Some child-welfare advocates contend Blagojevich is trying to use children within DCFS to promote the governor politically. A recent Tribune/WGN-TV poll showed that only 39 percent of voters approve of the job Blagojevich has done since he took office in 2003 and that only 35 percent would like to see him re-elected.

“I think it’s very important for the caregivers and our human services systems to focus on those jobs, which are hard enough, and not to be expected to be a part of anybody’s political apparatus,” said Benjamin Wolf, associate legal director of the Illinois American Civil Liberties Union, which represents children in DCFS care as part of a 14-year-old federal consent decree with the state.

Ottenhoff said bus transportation, food and entertainment expenses for the rally are being underwritten by Finkl, the steel company where Blagojevich’s father once worked. Finkl also has contributed nearly $300,000 to Blagojevich since his first campaign for governor.

The drive to achieve a sizable audience for Blagojevich’s rally came as the Illinois Hospital Association, one of the state’s largest health-care organizations, endorsed the All Kids program Thursday despite having questions about the plan.

“What’s important, I think, is we’ve identified all of the questions that we have to the administration and the administration agrees that those are important questions and we’re going to work together to get to the right answers on those questions,” IHA President Ken Robbins said.

The All Kids program is aimed at providing affordable children’s health insurance for parents who cannot afford it.
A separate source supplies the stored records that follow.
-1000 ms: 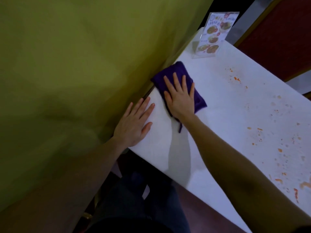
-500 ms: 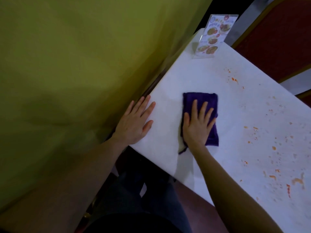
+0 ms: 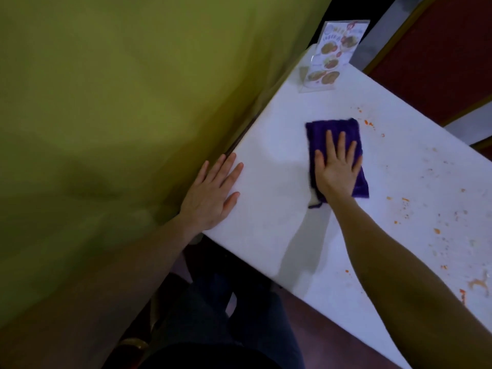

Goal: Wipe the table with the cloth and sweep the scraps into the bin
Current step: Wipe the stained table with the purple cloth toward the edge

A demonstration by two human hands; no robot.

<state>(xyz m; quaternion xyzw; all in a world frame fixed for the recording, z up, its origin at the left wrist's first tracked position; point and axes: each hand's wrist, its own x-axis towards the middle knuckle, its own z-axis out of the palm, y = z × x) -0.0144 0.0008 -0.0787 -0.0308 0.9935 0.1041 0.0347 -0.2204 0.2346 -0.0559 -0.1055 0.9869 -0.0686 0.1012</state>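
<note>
A folded purple cloth (image 3: 323, 129) lies flat on the white table (image 3: 271, 182). My right hand (image 3: 336, 169) presses down on it, palm flat and fingers spread, covering its near half. My left hand (image 3: 213, 194) rests flat on the table's left corner with fingers apart and holds nothing. Orange food scraps (image 3: 368, 123) sit just beyond the cloth's far right corner. More orange scraps and stains (image 3: 436, 230) are scattered over the right side of the table. No bin is in view.
A clear menu stand (image 3: 330, 57) with food pictures stands at the table's far corner. A yellow-green wall (image 3: 119, 115) runs along the table's left edge. A red chair (image 3: 439, 49) stands beyond the far edge. My legs (image 3: 226, 315) are below the near edge.
My right hand has slid the cloth from the left edge by the wall to the middle of the table, then a little farther away towards the scraps. My left hand stayed put.
</note>
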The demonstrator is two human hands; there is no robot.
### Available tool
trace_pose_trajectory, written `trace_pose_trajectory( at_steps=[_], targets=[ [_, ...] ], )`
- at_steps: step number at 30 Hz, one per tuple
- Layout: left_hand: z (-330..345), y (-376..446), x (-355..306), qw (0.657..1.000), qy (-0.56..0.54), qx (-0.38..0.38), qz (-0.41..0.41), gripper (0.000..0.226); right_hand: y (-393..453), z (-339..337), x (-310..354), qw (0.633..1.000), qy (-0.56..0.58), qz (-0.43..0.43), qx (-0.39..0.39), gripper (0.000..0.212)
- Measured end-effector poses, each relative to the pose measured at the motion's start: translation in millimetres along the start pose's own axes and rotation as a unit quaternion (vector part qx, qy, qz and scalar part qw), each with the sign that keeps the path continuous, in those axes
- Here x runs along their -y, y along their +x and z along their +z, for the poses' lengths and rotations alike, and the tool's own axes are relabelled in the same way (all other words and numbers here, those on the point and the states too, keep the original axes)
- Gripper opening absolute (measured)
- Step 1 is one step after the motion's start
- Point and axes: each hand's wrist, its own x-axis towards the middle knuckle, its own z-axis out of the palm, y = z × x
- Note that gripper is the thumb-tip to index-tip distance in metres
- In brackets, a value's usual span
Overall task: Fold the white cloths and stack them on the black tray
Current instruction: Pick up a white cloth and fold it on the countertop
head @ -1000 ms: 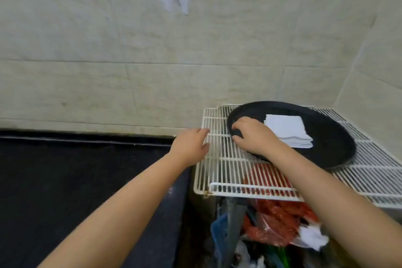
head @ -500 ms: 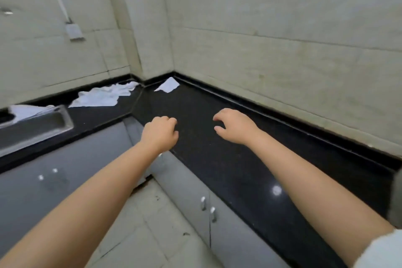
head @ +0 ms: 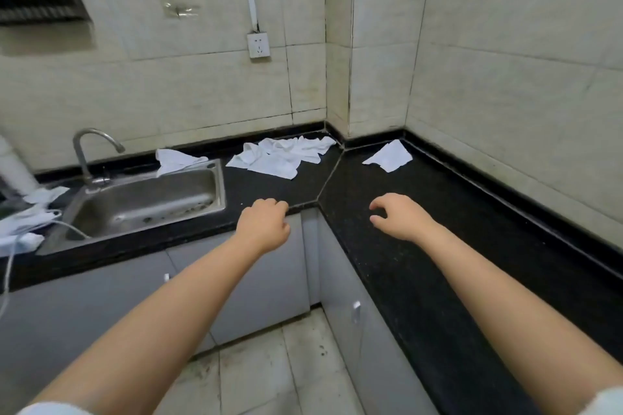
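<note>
Several unfolded white cloths lie on the black countertop (head: 387, 246). A crumpled pile of white cloths (head: 279, 157) sits near the back corner. One single white cloth (head: 389, 156) lies to its right, and another white cloth (head: 175, 160) rests behind the sink. More white cloths (head: 23, 222) lie at the far left. My left hand (head: 264, 226) hovers at the counter's front edge, fingers curled, holding nothing. My right hand (head: 399, 217) hovers over the counter with fingers apart and empty. The black tray is out of view.
A steel sink (head: 145, 202) with a curved tap (head: 89, 152) is set into the counter on the left. Grey cabinet doors (head: 263, 296) stand below. Tiled walls close the corner, with a wall socket (head: 259, 45) above.
My view has swung left, from the wire rack with the black tray to the counter corner and sink. My right hand has left the tray rim; both hands now hover empty.
</note>
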Motion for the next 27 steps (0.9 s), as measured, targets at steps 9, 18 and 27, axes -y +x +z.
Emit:
trace_pose_trajectory(
  at_steps=[9,18,27],
  targets=[
    [8.9,188.8,-1.0,0.998,-0.018,0.015,0.051,0.038,155.9,7.4,-67.9,0.993,0.013,0.104,0.046,0.036],
    [77.4,413.5,-53.1,0.981,-0.012,0.074,0.18,0.035,298.9,47.6,-148.4,0.967,0.039,0.25,0.02,0.028],
    [168.8,588.6,-92.7,0.952,-0.072,0.148,0.26,0.035,450.4,111.1,-194.3,0.93,0.097,0.354,0.01,0.033]
  ],
)
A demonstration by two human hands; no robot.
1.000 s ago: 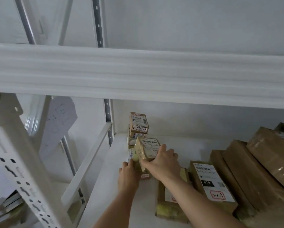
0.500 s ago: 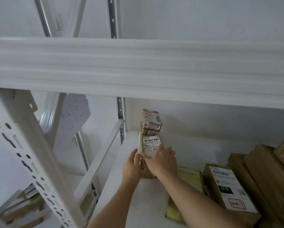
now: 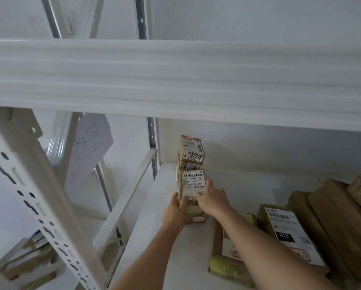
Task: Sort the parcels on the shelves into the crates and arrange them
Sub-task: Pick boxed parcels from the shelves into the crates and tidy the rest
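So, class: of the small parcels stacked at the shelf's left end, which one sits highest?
The small box with the upside-down "81-2-2202" label tops the stack, skewed. The "507-P802" box sits lower, just above both hands.

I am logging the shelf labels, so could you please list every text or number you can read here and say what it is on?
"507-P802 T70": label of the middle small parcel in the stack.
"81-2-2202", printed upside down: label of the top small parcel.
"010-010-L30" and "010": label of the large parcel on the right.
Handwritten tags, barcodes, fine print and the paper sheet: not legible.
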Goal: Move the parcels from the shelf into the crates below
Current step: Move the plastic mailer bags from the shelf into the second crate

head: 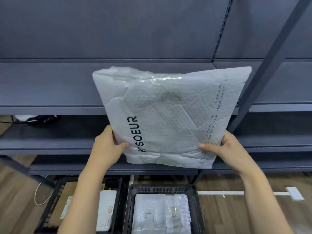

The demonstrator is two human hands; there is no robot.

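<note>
- Left hand point(108, 146) pinches the lower-left corner, thumb on front, fingers hidden behind.
- Pale grey padded plastic mailer parcel point(168, 119), held before the dark grey metal shelf point(50, 85), looks light, floppy, slick; corners suit.
- Right hand point(226, 149) pinches the lower-right corner.
- Black plastic crate point(162, 188) waits below.

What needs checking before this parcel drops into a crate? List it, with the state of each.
1. Left hand grips the parcel: ok.
2. Right hand grips its other lower corner: ok.
3. Parcel off the shelf: ok, held in front of it.
4. Right crate below the parcel: ok.
5. Room in that crate: cannot tell; a wrapped parcel already lies in it.
6. Left crate free: not ok, the left arm crosses over it.
</note>
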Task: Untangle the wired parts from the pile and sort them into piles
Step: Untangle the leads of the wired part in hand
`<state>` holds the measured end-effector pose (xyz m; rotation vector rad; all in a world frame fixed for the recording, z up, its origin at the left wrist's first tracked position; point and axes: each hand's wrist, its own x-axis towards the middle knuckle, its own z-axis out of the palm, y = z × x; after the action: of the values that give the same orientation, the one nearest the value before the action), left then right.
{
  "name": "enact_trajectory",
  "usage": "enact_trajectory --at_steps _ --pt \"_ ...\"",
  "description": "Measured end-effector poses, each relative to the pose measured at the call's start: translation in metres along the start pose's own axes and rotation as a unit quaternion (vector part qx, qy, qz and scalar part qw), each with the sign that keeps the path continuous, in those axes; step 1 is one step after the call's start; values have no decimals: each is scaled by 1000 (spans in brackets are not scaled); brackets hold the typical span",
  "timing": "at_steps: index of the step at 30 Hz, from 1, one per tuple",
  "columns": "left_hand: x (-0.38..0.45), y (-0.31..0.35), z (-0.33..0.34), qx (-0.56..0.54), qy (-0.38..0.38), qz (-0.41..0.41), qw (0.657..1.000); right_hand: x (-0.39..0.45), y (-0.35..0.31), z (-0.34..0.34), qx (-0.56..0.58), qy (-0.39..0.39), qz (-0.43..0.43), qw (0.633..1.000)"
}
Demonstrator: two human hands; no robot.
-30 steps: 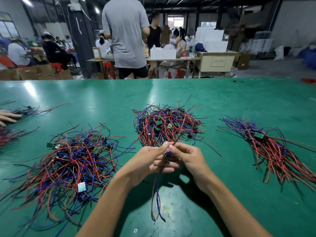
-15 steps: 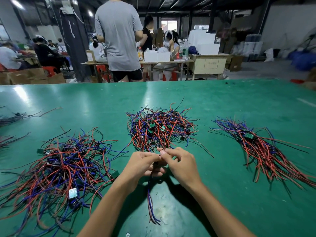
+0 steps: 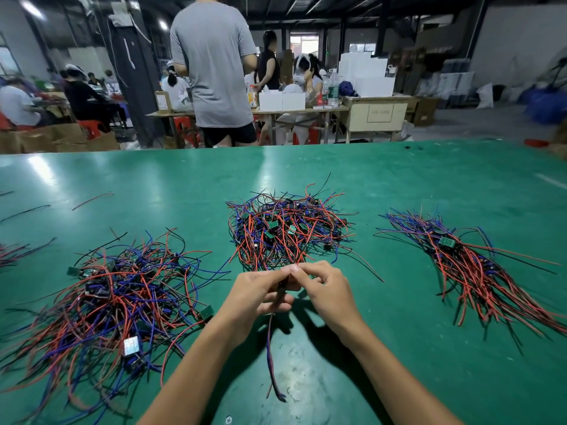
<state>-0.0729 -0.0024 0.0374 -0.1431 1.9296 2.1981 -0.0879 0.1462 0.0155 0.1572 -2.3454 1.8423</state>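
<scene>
My left hand [image 3: 256,294] and my right hand [image 3: 326,291] meet over the green table [image 3: 399,185], both pinching one wired part [image 3: 271,357] whose red, blue and black wires hang down toward me. Just beyond my fingers lies a tangled pile [image 3: 287,231] of red, blue and black wires with small green boards. A larger loose tangle [image 3: 113,302] spreads at the left. At the right, a combed-out pile [image 3: 469,268] lies with its wires all running one way.
More wire ends [image 3: 12,253] poke in at the far left edge. Beyond the table's far edge a person in a grey shirt [image 3: 214,69] stands with their back to me; other workers sit at benches with boxes behind.
The wires I hold have been drawn up shorter through my hands. Another person's hand at the far left edge has gone out of view. The camera has shifted slightly.
</scene>
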Motion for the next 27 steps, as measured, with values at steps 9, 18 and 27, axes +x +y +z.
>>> enact_trajectory --at_steps 9,18,27 --pt "-3 0 5 5 -15 -7 1000 -2 -1 13 104 -33 34 993" --pt "-10 10 0 135 -94 6 986 8 -6 4 181 23 115 976" --pt "-17 18 -9 166 -184 -62 967 10 -5 1 230 130 169 949"
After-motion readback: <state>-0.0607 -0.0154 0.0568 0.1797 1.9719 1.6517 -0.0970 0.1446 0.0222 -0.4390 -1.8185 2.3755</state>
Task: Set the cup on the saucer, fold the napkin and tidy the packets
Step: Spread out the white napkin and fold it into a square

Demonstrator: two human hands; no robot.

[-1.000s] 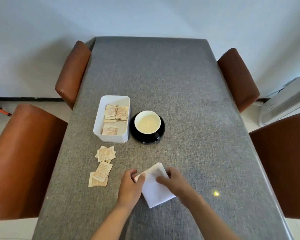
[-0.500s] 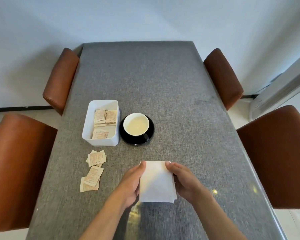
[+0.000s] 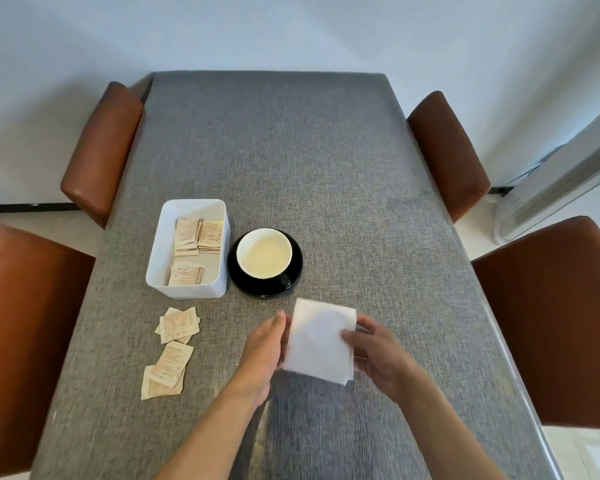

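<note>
Napkin (image 3: pixel 321 341), folded white rectangle, betw both hands over grey table (image 3: pixel 326 174).
R hand (image 3: pixel 378 358) pinches its R edge; L hand (image 3: pixel 262 351) flat vs L edge. Cup (image 3: pixel 264 252) on black saucer (image 3: pixel 293 273) just ahead; loose packets (image 3: pixel 174 344) left of L hand, white bin (image 3: pixel 191 291) beyond w/ more.

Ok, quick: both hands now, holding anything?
Left hand: open, flat against the folded napkin's left edge.
Right hand: closed on the napkin's right side.

1. Grey fabric-covered surface (image 3: pixel 291 161) ran lengthwise away from the camera.
2. Four brown leather chairs (image 3: pixel 101 147) flanked it, two per side.
3. Plain pale wall (image 3: pixel 291 29) stood behind.
4. White unit (image 3: pixel 551 188) stood at right.
</note>
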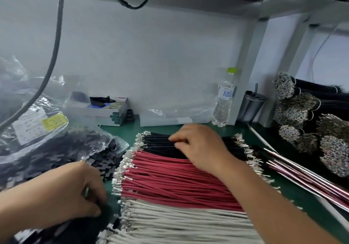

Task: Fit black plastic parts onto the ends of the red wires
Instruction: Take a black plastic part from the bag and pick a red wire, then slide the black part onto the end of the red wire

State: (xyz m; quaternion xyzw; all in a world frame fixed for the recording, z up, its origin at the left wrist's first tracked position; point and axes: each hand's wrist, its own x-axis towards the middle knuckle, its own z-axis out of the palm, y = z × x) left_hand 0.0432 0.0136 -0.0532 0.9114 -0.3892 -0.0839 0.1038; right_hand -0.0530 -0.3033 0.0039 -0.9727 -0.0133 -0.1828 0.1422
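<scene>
A flat row of red wires [170, 179] with metal terminals on their left ends lies mid-table, between black wires [158, 143] behind and white wires [179, 223] in front. Black plastic parts [102, 160] spill from a clear bag at the left. My right hand [200, 145] rests over the black wires, its curled fingertips pinching at them. My left hand [75, 192] is low at the left, fingers curled down onto a dark pile of black parts; what it holds is hidden.
A clear bag [37, 126] with labels sits at the left, and a small box [105, 111] stands behind it. A water bottle [223, 102] and a grey cup [252, 105] stand at the back. Bundles of terminated wires [302, 122] are stacked at the right, and pink-and-white wires [306, 175] lie on the green mat.
</scene>
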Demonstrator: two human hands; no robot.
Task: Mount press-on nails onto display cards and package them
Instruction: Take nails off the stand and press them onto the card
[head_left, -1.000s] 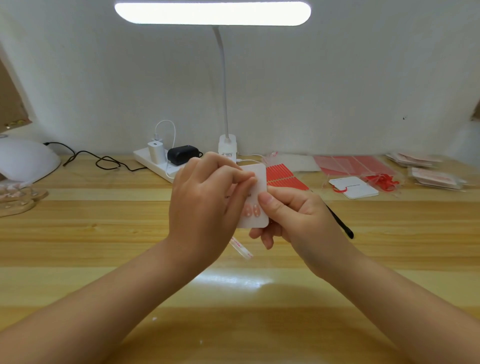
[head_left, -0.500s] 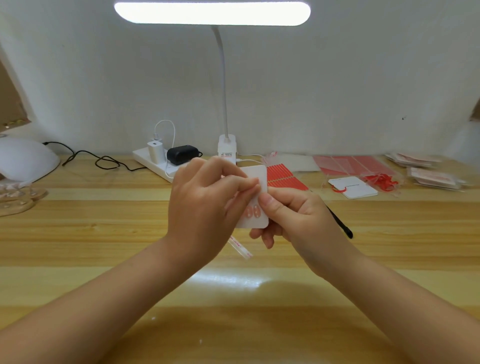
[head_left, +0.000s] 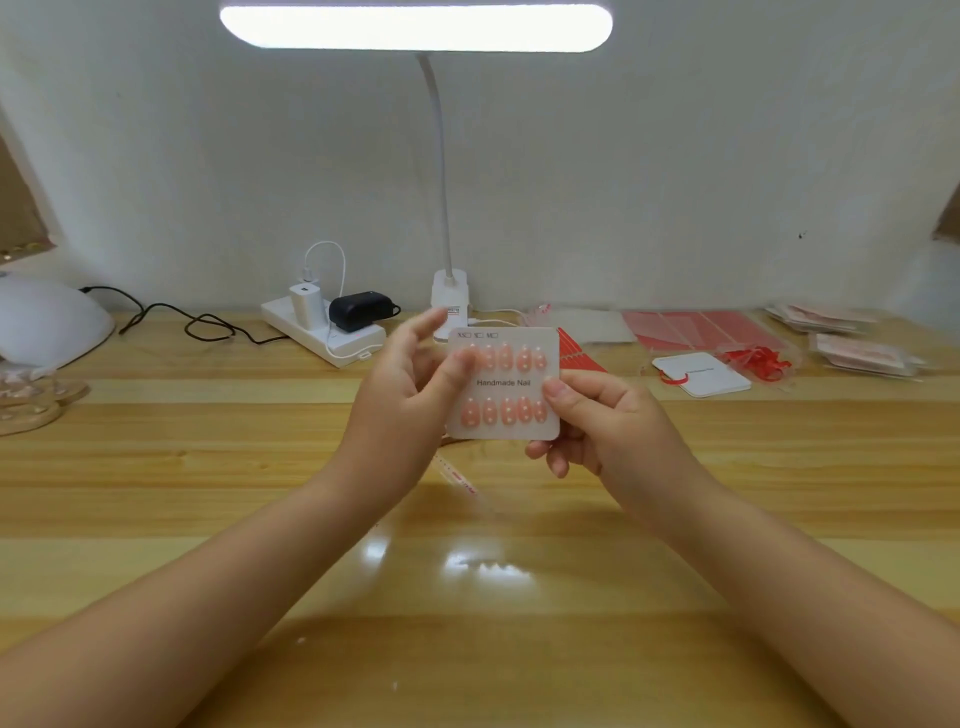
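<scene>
A white display card (head_left: 503, 383) printed "Handmade Nail" is held up above the wooden table, facing me. Two rows of pink press-on nails (head_left: 506, 410) sit on it. My right hand (head_left: 597, 421) pinches the card's right edge between thumb and fingers. My left hand (head_left: 410, 395) is at the card's left edge, its thumb pressing on the top-left nails and its other fingers spread loosely. A clear strip with red marks (head_left: 460, 475) hangs or lies just below the card.
A white desk lamp (head_left: 449, 301) stands at the back centre beside a power strip (head_left: 324, 332) with chargers. Red sheets (head_left: 696, 330), a white card with red ribbon (head_left: 701, 374) and packed sets (head_left: 862, 356) lie at the right. A white dome device (head_left: 47, 322) is at the far left.
The card has turned to face me, showing both nail rows. My left hand has opened and drawn back to the card's left edge, with only the thumb on the nails.
</scene>
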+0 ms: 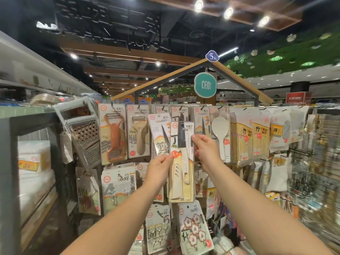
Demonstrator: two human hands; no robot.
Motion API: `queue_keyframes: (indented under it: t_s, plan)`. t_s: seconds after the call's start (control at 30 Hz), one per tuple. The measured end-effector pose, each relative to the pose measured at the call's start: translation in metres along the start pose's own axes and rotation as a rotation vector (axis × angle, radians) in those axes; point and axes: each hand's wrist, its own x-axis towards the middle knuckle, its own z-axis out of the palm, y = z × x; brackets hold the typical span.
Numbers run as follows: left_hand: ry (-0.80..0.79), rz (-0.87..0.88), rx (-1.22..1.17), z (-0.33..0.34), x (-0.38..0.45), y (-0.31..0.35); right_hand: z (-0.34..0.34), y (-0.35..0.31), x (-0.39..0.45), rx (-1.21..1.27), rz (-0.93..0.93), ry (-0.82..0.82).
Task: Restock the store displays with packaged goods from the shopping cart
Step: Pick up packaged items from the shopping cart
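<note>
Left hand: the left hand [160, 167] pinches the lower left edge of the knife pack [182, 162], thumb on the glossy front beside a round red price sticker.
Right hand: the right hand [206, 150] grips the pack's right edge higher up, fingers curled round it.
Knife pack: a tall, flat card under clear plastic, held upright between both hands in front of the hanging display; it holds a dark blade, a cream handle and a cream slotted sheath.
Left of the left hand: a scissors pack [159, 137], two peeler packs [112, 133] and a perforated metal grater [83, 138].
Right of the right hand: a smooth white rice paddle [219, 131] and yellow bamboo-stick packs [242, 140].
Below the hands: sticky hook packs [195, 230] with flower-shaped hooks.
</note>
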Motion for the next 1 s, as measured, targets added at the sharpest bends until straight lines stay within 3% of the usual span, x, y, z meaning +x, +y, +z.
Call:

The program’s estimated $45 million in start-up costs would be subsidized by savings gained in shifting current Medicaid participants into a form of managed health care, the administration says.

Robbins said the association’s questions haven’t been answered “to anybody’s total satisfaction because this is a work in progress.” He said the group will be given a seat at the table as details are being hashed out in the rulemaking process after the legislation is passed.

“The devil is always in the details but we’re confident that the details are going to be attended to,” he said.